The expected answer is every line from the material below that has the word "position".

────────────────

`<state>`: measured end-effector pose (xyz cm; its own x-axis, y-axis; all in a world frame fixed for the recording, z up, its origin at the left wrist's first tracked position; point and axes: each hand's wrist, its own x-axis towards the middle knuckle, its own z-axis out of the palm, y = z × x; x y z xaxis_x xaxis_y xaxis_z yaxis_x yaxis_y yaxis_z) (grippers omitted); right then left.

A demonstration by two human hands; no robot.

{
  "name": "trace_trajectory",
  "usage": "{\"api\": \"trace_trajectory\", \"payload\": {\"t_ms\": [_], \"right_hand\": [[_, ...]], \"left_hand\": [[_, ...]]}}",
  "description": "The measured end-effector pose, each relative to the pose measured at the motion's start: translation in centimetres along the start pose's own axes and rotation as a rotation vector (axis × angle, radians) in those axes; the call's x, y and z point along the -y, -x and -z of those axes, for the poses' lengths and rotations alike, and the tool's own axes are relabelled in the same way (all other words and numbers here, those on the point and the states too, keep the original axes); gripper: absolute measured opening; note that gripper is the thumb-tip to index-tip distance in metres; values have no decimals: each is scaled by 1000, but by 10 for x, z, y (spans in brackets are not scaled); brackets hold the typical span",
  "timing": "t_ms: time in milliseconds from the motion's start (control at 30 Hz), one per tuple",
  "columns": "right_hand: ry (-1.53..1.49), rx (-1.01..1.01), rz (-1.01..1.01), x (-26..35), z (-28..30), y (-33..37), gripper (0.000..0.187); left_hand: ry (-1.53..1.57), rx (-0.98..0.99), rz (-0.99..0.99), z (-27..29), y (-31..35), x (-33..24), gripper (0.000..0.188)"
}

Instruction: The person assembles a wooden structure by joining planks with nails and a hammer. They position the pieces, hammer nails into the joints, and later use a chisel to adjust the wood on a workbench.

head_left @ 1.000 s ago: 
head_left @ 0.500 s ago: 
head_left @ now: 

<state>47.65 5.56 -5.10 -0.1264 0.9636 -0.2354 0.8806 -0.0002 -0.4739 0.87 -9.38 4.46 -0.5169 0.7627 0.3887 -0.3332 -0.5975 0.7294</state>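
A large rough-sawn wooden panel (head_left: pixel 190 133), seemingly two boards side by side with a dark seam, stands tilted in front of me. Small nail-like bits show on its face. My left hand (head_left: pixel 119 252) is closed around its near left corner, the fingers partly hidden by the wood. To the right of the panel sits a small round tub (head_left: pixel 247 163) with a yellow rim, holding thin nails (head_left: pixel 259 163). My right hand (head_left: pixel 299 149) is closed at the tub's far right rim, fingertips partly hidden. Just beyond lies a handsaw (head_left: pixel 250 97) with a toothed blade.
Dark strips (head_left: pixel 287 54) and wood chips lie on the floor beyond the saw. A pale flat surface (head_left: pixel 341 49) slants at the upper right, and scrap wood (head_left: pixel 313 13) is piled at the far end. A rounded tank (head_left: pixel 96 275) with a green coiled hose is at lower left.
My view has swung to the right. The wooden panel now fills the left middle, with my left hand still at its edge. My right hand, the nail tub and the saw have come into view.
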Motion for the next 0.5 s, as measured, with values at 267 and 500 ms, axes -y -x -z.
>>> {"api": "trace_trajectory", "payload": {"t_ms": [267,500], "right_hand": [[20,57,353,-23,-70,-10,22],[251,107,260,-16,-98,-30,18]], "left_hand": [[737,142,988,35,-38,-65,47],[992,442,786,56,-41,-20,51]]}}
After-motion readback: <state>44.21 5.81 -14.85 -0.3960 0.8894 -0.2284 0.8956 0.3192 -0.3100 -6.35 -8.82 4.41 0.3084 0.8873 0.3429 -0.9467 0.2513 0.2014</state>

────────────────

**Answer space:**
`<state>`: measured end-effector pose (xyz cm; its own x-axis, y-axis; all in a world frame fixed for the recording, z up, its origin at the left wrist's first tracked position; point and axes: each hand's wrist, its own x-axis towards the middle knuckle, its own z-axis out of the palm, y = z × x; x y z xaxis_x xaxis_y xaxis_z yaxis_x yaxis_y yaxis_z) (grippers omitted); right then left.
Instruction: The person assembles a wooden structure by joining planks with nails and a hammer. They position the pieces, hammer nails into the joints, and later use a chisel to adjust the wood on a workbench.

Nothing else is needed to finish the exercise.